TASK PROMPT:
Once the line with "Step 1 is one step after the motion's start" is found in the entries below, repeat it and each following line exactly, up to and including the line with "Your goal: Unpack". Add no other lines.

RECORD EXTRACTS:

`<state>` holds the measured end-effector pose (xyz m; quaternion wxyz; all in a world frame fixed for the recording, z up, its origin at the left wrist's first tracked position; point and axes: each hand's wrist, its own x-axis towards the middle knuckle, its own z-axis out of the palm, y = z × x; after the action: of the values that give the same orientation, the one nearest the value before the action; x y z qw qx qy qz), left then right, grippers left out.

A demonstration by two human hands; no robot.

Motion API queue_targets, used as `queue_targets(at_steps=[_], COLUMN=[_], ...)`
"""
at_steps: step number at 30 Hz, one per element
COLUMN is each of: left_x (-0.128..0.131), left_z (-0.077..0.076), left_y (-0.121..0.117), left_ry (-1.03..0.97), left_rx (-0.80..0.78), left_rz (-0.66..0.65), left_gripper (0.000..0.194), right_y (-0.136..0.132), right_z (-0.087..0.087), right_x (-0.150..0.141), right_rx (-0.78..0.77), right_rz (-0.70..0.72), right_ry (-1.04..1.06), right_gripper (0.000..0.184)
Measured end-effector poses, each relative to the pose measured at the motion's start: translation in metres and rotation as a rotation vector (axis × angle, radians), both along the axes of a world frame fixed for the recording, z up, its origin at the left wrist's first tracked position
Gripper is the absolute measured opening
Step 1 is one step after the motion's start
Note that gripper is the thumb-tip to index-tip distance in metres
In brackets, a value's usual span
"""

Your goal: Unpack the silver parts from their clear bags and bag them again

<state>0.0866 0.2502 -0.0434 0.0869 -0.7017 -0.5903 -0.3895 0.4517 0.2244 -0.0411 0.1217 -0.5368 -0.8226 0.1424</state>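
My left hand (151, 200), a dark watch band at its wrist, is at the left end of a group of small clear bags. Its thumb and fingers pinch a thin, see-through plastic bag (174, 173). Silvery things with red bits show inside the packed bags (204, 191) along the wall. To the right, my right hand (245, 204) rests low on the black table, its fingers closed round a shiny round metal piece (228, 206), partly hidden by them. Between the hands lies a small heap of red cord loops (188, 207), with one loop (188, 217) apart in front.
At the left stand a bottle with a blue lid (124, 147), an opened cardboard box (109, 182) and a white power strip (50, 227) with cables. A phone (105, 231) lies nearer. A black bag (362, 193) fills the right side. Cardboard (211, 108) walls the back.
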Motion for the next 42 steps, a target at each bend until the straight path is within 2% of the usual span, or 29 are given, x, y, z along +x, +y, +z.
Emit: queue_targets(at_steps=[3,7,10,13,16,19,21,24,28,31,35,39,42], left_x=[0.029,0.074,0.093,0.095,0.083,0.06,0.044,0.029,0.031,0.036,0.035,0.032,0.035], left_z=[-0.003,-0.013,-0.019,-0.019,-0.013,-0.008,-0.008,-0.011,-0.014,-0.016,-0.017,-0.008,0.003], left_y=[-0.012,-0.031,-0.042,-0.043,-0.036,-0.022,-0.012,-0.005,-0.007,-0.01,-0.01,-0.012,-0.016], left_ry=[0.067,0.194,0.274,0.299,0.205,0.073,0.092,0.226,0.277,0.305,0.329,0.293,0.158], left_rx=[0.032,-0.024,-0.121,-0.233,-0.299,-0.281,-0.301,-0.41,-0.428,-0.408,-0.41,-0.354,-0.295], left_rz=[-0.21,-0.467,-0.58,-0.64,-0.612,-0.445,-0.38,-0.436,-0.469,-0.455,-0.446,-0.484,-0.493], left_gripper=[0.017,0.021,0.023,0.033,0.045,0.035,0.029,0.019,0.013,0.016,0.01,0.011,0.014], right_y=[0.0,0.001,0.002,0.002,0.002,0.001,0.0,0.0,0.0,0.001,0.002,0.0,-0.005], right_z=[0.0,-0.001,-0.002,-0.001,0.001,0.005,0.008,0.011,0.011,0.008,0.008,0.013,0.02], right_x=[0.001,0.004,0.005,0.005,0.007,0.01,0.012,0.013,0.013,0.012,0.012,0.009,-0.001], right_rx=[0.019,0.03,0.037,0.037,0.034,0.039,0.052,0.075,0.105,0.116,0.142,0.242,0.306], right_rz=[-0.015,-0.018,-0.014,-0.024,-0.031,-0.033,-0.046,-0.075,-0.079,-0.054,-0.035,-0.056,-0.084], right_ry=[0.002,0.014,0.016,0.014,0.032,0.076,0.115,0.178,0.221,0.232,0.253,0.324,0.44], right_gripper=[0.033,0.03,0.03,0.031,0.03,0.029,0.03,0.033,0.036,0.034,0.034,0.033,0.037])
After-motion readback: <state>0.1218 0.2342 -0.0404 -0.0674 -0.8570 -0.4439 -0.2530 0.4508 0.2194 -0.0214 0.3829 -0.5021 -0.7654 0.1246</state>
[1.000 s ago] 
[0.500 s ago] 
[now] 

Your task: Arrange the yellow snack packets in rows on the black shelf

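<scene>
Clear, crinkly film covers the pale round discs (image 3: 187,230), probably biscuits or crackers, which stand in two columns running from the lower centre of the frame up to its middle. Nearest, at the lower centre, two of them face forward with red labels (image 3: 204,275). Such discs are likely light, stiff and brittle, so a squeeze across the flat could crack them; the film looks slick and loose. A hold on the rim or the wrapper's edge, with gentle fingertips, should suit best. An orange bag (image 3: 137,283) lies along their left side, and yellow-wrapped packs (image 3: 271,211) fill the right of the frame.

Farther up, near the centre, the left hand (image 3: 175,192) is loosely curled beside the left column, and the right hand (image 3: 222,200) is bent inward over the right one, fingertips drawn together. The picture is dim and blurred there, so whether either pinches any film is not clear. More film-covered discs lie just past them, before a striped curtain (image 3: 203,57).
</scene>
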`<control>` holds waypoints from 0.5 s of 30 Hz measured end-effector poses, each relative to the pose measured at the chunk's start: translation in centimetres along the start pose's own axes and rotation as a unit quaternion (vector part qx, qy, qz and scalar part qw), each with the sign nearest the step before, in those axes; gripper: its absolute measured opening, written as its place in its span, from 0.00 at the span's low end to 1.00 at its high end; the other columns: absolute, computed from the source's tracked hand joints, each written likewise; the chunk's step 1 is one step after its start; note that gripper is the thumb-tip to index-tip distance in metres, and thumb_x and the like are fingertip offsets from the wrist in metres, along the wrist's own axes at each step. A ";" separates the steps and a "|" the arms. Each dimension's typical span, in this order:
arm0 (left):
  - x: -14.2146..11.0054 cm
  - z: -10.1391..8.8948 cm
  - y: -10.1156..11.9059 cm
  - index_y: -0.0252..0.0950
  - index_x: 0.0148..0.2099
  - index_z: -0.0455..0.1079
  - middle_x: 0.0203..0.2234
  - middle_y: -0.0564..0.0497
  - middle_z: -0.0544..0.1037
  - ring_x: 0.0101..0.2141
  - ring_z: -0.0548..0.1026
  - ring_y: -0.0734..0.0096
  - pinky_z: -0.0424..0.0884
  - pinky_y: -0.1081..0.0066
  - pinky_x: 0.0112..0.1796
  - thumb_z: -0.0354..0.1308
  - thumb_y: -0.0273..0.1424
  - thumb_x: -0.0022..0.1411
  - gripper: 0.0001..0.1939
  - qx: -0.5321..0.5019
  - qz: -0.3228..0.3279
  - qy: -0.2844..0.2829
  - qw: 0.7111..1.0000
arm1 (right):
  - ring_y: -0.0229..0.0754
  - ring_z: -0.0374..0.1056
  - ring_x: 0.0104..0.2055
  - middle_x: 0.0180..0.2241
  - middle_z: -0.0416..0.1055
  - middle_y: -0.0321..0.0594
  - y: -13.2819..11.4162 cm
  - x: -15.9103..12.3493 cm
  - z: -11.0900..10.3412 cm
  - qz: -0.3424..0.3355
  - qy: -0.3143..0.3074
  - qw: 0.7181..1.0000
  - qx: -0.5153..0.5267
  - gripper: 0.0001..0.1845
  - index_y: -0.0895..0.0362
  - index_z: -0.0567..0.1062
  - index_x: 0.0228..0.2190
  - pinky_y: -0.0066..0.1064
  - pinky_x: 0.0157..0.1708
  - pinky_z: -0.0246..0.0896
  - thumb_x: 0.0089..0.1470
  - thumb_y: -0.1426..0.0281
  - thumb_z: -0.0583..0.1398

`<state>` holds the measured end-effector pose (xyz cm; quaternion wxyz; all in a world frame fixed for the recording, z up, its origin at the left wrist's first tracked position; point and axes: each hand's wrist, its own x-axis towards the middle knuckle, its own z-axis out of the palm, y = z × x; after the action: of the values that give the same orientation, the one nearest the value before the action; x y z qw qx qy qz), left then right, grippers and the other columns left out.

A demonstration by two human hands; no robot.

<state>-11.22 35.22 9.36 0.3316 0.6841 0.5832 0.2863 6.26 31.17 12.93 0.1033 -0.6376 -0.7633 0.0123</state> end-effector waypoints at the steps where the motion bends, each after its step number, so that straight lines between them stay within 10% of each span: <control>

WRITTEN REPLY:
Step 1 is one step after the motion's start
Note that gripper is the thumb-tip to index-tip distance in metres
In brackets, a value's usual span
"""

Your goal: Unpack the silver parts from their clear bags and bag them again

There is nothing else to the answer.